# USB Formatting Issue



## aviation_man

Hey all I found an 8gb Sandisk micro cruzer and I stuck it in my computer and it said to reformat. So I did, and it came up with an error. 
So I tried formatting it using DiskPart. Selected the USB drive, and tried to use the command "CLEAN" it came up with an error " The semaphore timout period has expired. See event log"
So I went to event  log and it gave me:
Failed to open device \\?\GLOBALROOT\Device\HarddiskVolume8. Error code: [email protected]

And also, under details it gave me:

Virtual Disk Service:

EventID 8 
[Qualifiers]  49664 
Level 2 
Task 0 
Keywords: 0x80000000000000 
EventRecordID: 3904 
Channel: System 


Anybody know how I can format this flash drive or any third party application that I can use? 
Thanks.


----------



## wildbill

Is it brand new or did you find it used?? Sounds to me that the drive is shot.


----------



## aviation_man

wildbill said:


> Is it brand new or did you find it used?? Sounds to me that the drive is shot.



It's bout 6 months old. I bought it brand new.


----------



## wildbill

I bought a 4 gig sd card new and within 4 months, my camera said it needed formatted. Turned out it was no good. So that's where your at possibly, fried memory stick. It happens.


----------



## bigrich0086

the drive could of taken a nice jolt while it was lost.

Also did you put any drive encrpytion on it which denys access to the drive even it you try to format.

Also if you have a windows cd boot off that and see if it sees the flash drive during isntall. 

And or run the command promt and type this in


format [drive:] [/q] [/fs:file-system]
drive:	Specifies the drive to format.
/q	Performs a quick format.
/fs:file-system	Specifies the file system to use (FAT, FAT32, or NTFS)

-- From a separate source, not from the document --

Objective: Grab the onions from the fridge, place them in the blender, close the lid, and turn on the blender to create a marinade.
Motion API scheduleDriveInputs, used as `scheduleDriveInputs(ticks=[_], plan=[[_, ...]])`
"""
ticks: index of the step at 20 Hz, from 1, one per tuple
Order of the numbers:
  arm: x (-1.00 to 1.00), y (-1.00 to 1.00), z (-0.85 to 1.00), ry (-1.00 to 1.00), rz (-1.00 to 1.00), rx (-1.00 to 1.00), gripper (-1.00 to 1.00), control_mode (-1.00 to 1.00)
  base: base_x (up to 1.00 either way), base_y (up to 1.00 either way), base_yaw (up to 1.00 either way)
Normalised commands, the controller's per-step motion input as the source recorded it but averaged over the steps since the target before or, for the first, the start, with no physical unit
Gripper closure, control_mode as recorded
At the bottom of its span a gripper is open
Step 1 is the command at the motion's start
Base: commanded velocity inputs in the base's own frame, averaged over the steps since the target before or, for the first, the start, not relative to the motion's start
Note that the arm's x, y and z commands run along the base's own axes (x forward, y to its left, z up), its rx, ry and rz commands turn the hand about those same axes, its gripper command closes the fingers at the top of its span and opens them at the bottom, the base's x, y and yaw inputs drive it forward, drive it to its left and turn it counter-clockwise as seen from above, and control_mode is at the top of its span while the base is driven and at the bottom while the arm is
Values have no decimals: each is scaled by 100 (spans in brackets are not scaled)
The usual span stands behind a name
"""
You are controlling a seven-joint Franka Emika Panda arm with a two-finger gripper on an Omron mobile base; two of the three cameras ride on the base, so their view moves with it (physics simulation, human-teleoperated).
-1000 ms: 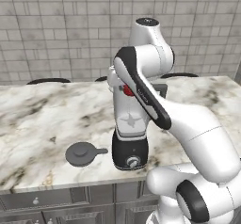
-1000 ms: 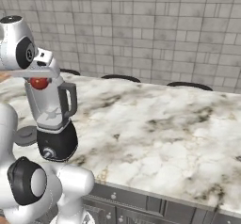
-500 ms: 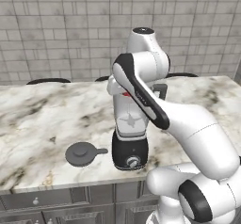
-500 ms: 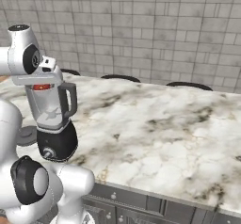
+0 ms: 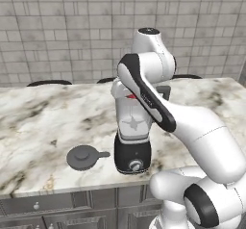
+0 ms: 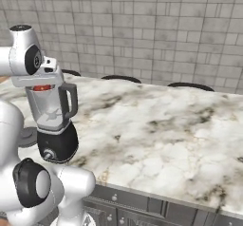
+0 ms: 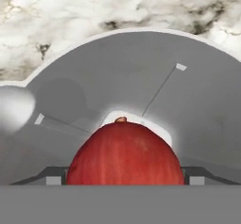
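Gripper poised over the open jar, 1 onion between its tips

Gripper (image 6: pixel 43 85) sits right at the mouth of the blender (image 5: pixel 133 136), with 1 reddish onion (image 7: pixel 125 153) between its finger tips. In the hand view the bulb lies close against the camera, flanked by a dark tip on each side, and the grey inside of the jar spreads out below it. The jaws stand wide, about as wide as the bulb itself; whether they press on it or have just let go, the frames do not settle. From the right base view a sliver of red shows just under the hand, at the jar's rim.

Largest first: the marble counter (image 5: pixel 43 122) carries the blender near its front edge, black base (image 6: pixel 57 144) with its small silver knob facing the robot, translucent jar on top. Just to the left of the base in the left base view lies the lid (image 5: pixel 84 157) — flat on the counter, off the jar, apart from the base.

As a judgement of progress: the fetch from the fridge looks done for this bulb, and the drop into the jar is the step in hand. What remains — picking up the lid, seating it on the jar, then turning the knob. Whether more onions wait to be fetched cannot be told.
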Motion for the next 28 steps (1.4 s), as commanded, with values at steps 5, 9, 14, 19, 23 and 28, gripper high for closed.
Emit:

SO type in format c: /q.  But be sure you have the right drive letter in there for the flash drive.


----------



## aviation_man

bigrich0086 said:


> the drive could of taken a nice jolt while it was lost.
> 
> Also did you put any drive encrpytion on it which denys access to the drive even it you try to format.
> 
> Also if you have a windows cd boot off that and see if it sees the flash drive during isntall.
> 
> And or run the command promt and type this in
> 
> 
> format [drive:] [/q] [/fs:file-system]
> drive:	Specifies the drive to format.
> /q	Performs a quick format.
> /fs:file-system	Specifies the file system to use (FAT, FAT32, or NTFS)
> 
> SO type in format c: /q.  But be sure you have the right drive letter in there for the flash drive.

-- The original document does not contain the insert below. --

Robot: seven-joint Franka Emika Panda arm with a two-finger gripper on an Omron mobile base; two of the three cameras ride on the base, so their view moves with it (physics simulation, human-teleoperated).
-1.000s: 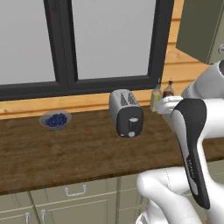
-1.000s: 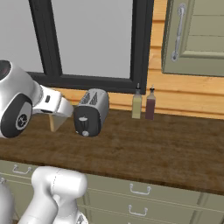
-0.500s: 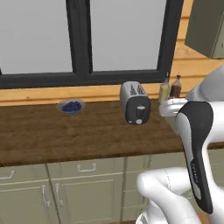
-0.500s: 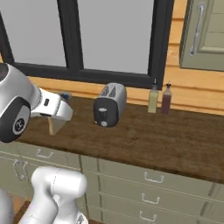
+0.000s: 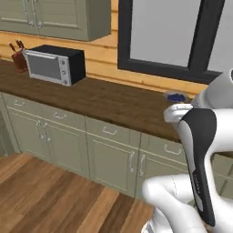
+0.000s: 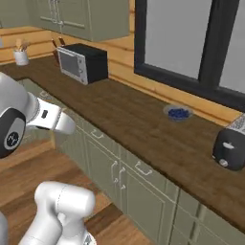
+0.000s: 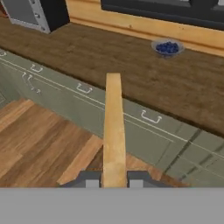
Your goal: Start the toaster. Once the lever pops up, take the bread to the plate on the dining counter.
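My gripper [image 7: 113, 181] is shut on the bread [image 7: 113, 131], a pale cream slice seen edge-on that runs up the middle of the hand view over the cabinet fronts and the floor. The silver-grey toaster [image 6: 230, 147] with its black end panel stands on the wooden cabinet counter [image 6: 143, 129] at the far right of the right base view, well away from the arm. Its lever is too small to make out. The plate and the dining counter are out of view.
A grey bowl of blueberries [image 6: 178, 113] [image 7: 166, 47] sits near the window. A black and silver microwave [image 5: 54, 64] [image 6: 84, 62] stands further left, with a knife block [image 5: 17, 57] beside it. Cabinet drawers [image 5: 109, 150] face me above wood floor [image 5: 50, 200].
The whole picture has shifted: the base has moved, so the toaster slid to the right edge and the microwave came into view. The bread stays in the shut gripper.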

Ok I'll try the boot later.

Nope no encryption

I tried that command prompt and it gave me: 
Access Denied, you do not have sufficient privileges.
You have to invoke this utility running in elevated mode.

EDIT: hold on..


----------



## bigrich0086

your user account might not have FULL privileges. Try booting into safe mode into Admin account and run the command.


----------



## aviation_man

bigrich0086 said:


> your user account might not have FULL privileges. Try booting into safe mode into Admin account and run the command.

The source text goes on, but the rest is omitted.